Wednesday, July 9, 2014

John F. McInnis County Park - Dec. 11, 2013

Walking Distance: 5 miles (estimate)
Walking Time: 2 hrs., 30 min. (1:55 - 4:25 p.m.)
Starting Point: John F. McInnis County Park, parking lot

Today's walk was on unpaved, packed dirt trails in and around John F. McInnis County Park, and included a great bird-watching area -- Las Gallinas Ponds (adjacent to the park and part of Las Gallinas Valley Sanitary District).

I started this walk by walking out toward Bay on unpaved trail. I stopped to walk out to a small pier (launching area for kayaks?), and then walked along the trail along the water that was part of the McInnis Park Wetland Preserve, according to a sign I passed.

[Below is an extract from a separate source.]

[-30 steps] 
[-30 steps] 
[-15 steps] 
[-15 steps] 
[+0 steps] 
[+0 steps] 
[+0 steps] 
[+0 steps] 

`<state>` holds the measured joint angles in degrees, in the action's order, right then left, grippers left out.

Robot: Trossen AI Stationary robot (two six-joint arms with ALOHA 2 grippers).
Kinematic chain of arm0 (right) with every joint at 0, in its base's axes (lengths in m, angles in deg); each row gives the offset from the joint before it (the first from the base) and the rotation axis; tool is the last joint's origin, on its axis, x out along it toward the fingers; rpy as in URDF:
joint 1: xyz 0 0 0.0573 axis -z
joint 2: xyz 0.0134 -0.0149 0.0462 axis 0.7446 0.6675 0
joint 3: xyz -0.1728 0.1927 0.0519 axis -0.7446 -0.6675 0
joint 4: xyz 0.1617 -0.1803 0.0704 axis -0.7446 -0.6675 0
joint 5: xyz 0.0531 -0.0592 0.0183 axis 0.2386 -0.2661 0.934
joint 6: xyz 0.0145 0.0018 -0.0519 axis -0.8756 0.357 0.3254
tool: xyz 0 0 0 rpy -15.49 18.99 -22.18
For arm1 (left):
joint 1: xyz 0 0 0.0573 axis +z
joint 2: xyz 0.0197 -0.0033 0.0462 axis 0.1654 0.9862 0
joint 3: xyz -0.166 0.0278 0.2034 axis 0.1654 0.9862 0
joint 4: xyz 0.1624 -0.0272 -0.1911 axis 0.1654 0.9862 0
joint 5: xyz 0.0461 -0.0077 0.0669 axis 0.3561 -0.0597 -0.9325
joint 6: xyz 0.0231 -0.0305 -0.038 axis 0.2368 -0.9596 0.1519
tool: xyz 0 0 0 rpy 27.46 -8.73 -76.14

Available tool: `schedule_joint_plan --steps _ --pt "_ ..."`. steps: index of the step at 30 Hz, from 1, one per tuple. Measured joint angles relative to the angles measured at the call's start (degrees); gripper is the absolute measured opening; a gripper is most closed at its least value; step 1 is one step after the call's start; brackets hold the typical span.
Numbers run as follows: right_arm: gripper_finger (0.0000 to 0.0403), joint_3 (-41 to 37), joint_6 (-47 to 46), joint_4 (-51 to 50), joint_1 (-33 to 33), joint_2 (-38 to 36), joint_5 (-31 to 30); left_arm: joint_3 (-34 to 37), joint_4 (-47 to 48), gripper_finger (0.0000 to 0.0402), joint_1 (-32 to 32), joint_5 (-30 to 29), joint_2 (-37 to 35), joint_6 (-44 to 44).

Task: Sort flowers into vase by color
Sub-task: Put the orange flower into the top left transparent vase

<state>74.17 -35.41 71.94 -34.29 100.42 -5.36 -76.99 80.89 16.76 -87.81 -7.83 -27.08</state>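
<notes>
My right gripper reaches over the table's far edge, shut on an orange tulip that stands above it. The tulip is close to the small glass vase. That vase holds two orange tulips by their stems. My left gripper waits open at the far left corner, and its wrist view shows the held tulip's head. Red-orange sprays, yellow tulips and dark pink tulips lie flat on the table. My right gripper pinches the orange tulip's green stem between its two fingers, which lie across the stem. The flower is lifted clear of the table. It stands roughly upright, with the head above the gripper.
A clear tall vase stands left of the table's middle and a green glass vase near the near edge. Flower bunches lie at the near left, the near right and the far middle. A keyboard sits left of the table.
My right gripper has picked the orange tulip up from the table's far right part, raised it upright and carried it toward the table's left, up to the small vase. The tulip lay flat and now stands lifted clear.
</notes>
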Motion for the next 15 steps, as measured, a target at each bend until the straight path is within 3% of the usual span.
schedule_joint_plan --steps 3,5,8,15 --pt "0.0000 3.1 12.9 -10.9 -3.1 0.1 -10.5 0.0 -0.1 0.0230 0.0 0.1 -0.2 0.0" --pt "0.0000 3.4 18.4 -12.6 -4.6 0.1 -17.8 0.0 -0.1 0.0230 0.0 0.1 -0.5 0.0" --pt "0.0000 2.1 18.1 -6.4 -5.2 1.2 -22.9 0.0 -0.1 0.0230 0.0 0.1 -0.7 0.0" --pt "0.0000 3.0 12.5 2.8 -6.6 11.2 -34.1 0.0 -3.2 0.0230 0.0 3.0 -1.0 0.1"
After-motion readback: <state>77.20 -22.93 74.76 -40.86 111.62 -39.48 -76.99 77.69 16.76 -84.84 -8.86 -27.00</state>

The trail furthest out by the bay was adjacent to a large area of patchy, but healthy looking marsh grasses. I watched a great blue heron, a kite (bird), and some other birds of prey out in baylands either staring into the grasses intently (hunting) or making sudden grabs at tiny, unseen items (food).

Eventually I headed back toward the hills (inland) and looped back round to Las Gallinas (Wildlife) Ponds. I walked around first two ponds, (was some construction going on, and it was getting late, so turned around). I enjoyed watching ducks, white pelicans, cormorants, hawks, and several red-headed mergansers -- who were squawking at each other on a log. I thought one of the mergansers should be called Lucille Ball (a red-headed comedienne and TV star in the 1900s) for his/her antics.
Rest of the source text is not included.